02-28-2013 12:42 PM - edited 03-10-2019 08:08 PM
We are having an issue using the cisco ise 1.1.2 and a 3750x (Version 12.2(58)SE2)
When the radius sends a reauthentication CoA message to the switch, the switch responds with a 'session contect not found' reply. I have upgraded the code to the latest levels on both the ise and switch and still have the same resultts.
This reauthenticate is needed after the NAC profiler determines the pc is complient. I am receiving the complient message from the pc and switch, but becuase the switch never reauthentices the client after the CoA request, the client is never granted full access.

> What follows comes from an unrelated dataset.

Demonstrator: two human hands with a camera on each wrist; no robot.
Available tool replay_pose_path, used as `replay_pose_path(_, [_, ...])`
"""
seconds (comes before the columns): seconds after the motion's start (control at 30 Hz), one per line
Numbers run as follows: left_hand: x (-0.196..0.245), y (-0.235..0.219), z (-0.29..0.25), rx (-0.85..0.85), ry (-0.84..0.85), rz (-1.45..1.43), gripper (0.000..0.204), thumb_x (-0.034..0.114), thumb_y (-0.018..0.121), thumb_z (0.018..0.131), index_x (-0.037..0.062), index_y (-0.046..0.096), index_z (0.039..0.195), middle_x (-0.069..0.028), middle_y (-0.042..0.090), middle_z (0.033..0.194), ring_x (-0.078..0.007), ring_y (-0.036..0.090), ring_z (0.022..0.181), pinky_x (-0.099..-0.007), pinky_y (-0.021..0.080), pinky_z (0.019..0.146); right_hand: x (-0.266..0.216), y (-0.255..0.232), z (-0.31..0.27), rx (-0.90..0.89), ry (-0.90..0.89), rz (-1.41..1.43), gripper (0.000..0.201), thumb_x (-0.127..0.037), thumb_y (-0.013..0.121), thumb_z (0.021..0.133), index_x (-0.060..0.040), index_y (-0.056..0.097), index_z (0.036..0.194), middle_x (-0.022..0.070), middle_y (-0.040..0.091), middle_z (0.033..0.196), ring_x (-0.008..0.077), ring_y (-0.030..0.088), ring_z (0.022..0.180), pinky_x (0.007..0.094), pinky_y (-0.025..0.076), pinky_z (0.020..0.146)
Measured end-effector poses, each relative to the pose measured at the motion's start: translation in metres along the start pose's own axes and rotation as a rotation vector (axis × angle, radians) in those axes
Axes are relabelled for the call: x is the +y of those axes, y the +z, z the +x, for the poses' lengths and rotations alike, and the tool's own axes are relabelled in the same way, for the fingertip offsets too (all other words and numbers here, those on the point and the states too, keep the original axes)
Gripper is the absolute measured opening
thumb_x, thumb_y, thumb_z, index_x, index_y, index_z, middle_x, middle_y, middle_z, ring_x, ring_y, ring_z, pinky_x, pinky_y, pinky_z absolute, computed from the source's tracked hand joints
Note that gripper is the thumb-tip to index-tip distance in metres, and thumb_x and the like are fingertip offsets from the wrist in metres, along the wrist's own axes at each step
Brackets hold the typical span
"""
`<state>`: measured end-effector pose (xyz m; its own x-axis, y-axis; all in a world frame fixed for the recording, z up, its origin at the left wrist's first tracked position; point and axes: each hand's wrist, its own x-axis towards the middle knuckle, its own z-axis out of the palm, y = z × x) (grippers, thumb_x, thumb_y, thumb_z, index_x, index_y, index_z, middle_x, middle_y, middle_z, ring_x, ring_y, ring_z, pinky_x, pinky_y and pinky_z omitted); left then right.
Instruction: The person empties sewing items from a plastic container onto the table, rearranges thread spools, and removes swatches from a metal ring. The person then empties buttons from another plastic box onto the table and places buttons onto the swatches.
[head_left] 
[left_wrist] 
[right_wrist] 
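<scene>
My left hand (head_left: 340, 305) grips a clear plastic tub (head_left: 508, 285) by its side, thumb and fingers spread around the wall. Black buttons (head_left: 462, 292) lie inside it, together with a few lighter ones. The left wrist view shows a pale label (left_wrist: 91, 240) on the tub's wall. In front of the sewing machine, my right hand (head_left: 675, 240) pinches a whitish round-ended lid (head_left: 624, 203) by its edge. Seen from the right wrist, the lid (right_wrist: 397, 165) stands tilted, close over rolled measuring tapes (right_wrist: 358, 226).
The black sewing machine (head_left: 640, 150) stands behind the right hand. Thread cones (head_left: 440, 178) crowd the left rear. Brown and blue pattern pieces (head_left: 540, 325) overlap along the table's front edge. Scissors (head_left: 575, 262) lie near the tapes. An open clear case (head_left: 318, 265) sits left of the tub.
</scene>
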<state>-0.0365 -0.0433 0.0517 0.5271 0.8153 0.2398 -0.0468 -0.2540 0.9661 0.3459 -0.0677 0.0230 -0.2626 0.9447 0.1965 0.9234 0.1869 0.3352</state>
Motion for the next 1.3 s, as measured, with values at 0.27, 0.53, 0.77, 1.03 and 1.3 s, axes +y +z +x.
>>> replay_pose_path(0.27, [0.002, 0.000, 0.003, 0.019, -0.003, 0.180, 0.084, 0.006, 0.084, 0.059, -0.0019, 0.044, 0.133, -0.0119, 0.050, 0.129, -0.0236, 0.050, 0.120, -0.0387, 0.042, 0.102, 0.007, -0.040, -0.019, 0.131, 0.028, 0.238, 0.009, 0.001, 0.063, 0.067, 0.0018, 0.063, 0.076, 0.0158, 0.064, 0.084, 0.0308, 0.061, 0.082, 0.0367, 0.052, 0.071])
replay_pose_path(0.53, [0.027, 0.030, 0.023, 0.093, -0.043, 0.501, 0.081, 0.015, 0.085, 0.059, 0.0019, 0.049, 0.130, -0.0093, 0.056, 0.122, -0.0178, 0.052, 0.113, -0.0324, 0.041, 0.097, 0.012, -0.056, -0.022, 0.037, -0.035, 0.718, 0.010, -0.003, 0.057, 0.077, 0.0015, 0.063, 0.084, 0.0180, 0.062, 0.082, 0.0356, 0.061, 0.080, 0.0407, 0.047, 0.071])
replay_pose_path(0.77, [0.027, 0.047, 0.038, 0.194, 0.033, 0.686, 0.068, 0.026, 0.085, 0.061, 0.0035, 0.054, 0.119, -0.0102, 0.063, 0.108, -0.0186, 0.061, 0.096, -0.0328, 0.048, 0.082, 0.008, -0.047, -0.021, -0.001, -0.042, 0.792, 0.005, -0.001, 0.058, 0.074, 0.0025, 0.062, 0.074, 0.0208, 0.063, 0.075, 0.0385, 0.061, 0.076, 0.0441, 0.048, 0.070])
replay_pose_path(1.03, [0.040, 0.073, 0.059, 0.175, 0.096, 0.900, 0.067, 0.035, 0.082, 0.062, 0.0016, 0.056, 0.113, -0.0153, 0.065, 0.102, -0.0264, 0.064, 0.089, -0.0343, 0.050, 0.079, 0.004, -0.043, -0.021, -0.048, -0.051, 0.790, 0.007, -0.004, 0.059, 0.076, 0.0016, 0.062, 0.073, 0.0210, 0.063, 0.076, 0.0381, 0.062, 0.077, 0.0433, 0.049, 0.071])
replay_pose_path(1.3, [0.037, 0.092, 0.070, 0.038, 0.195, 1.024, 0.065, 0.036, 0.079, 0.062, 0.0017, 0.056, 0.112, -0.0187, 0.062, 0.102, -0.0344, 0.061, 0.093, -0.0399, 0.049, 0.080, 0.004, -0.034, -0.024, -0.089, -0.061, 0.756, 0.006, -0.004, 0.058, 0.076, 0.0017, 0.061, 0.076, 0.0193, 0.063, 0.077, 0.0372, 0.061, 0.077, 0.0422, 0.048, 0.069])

I am not sure if the radius server is sending the wrong session id, or if the switch is looking at it wrong.
Please Help...!!!!!
-Debug --
Log Buffer (10000 bytes):
Feb 28 19:34:21.940 UTC: RADIUS: COA received from id 38 10.122.1.82:40171, CoA Request, len 140
Feb 28 19:34:21.940 UTC: COA: 10.122.1.82 request queued
Feb 28 19:34:21.940 UTC: RADIUS: authenticator 62 6B 15 C9 C7 A5 CA 88 - 4F B2 EE 4C A0 3D 9F 50
Feb 28 19:34:21.948 UTC: RADIUS: NAS-IP-Address [4] 6 10.122.1.66
Feb 28 19:34:21.948 UTC: RADIUS: Event-Timestamp [55] 6 1362080061
Feb 28 19:34:21.948 UTC: RADIUS: Message-Authenticato[80] 18
Feb 28 19:34:21.948 UTC: RADIUS: BC B3 BA 2A 11 BD 63 0B 22 7E 82 AA C2 A5 F7 C4 [ *c"~]
Feb 28 19:34:21.948 UTC: RADIUS: Vendor, Cisco [26] 41
Feb 28 19:34:21.948 UTC: RADIUS: Cisco AVpair [1] 35 "subscriber:command=reauthenticate"

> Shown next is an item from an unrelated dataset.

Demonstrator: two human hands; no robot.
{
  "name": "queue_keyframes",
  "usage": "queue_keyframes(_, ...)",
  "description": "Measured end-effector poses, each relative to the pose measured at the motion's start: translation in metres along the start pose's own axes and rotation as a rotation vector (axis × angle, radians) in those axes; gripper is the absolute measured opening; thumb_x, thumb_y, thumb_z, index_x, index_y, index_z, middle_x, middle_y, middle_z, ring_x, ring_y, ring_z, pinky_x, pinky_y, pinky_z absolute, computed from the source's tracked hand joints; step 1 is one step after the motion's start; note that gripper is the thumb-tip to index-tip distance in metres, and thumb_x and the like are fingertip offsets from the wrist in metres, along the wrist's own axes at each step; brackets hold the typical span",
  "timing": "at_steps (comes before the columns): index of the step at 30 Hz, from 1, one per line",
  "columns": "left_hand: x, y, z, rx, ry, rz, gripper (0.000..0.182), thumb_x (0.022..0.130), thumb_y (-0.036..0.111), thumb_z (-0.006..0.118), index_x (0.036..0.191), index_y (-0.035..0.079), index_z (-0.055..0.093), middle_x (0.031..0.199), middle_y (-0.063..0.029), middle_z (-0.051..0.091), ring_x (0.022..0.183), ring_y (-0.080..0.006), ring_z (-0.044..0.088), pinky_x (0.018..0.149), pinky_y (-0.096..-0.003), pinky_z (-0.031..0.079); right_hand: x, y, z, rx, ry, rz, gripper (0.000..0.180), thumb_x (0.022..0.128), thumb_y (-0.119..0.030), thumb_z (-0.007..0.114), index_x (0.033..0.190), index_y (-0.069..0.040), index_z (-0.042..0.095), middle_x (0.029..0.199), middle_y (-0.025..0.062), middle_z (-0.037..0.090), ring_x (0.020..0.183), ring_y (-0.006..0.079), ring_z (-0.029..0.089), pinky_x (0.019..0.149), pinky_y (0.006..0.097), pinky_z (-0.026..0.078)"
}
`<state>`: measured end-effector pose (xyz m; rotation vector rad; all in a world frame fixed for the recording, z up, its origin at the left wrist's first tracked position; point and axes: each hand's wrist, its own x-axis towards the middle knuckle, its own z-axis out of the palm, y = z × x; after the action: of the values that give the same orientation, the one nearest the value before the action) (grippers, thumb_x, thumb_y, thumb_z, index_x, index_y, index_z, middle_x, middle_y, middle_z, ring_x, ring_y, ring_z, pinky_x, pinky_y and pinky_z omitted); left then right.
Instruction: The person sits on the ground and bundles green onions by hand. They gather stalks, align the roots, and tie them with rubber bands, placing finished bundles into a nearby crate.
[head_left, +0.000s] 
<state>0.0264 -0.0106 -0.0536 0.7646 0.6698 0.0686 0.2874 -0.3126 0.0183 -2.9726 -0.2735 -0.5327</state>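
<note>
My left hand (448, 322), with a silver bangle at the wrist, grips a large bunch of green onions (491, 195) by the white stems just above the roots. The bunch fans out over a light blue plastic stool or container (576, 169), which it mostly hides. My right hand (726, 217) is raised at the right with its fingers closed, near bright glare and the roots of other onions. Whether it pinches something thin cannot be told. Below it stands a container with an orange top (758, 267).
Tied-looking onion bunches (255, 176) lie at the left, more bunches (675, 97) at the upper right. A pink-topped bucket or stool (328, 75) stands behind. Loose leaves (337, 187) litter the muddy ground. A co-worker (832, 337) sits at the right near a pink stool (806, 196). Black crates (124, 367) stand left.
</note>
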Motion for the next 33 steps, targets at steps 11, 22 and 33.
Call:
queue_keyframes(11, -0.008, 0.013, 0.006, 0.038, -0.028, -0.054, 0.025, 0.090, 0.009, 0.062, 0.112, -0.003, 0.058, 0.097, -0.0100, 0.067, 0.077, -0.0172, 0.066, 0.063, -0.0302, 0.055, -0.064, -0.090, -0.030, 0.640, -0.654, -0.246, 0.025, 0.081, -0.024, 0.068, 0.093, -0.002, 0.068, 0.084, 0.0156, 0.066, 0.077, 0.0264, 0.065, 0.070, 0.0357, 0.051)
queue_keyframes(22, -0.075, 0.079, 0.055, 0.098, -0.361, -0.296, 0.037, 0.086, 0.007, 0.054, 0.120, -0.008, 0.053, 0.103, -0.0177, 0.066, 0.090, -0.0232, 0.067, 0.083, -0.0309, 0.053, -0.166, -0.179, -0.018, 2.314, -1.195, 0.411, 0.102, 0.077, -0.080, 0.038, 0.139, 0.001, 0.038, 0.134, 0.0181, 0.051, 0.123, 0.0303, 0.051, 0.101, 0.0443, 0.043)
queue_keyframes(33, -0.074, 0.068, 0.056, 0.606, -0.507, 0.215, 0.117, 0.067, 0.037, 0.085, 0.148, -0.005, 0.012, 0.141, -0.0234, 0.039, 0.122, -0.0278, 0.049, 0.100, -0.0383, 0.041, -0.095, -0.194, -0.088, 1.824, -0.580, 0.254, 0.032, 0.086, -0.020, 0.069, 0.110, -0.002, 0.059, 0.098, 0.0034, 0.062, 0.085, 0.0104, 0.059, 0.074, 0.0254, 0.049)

Feb 28 19:34:21.948 UTC: RADIUS: Vendor, Cisco [26] 49
Feb 28 19:34:21.948 UTC: RADIUS: Cisco AVpair [1] 43 "audit-session-id=0A7A014200000272048AF0F1"
Feb 28 19:34:21.948 UTC: COA: Message Authenticator decode passed
Feb 28 19:34:21.948 UTC: ++++++ CoA Attribute List ++++++
Feb 28 19:34:21.948 UTC: 07353140 0 00000001 nas-ip-address(585) 4 10.122.1.66
Feb 28 19:34:21.948 UTC: 0735375C 0 00000001 Event-Timestamp(430) 4 1362080061(512FB13D)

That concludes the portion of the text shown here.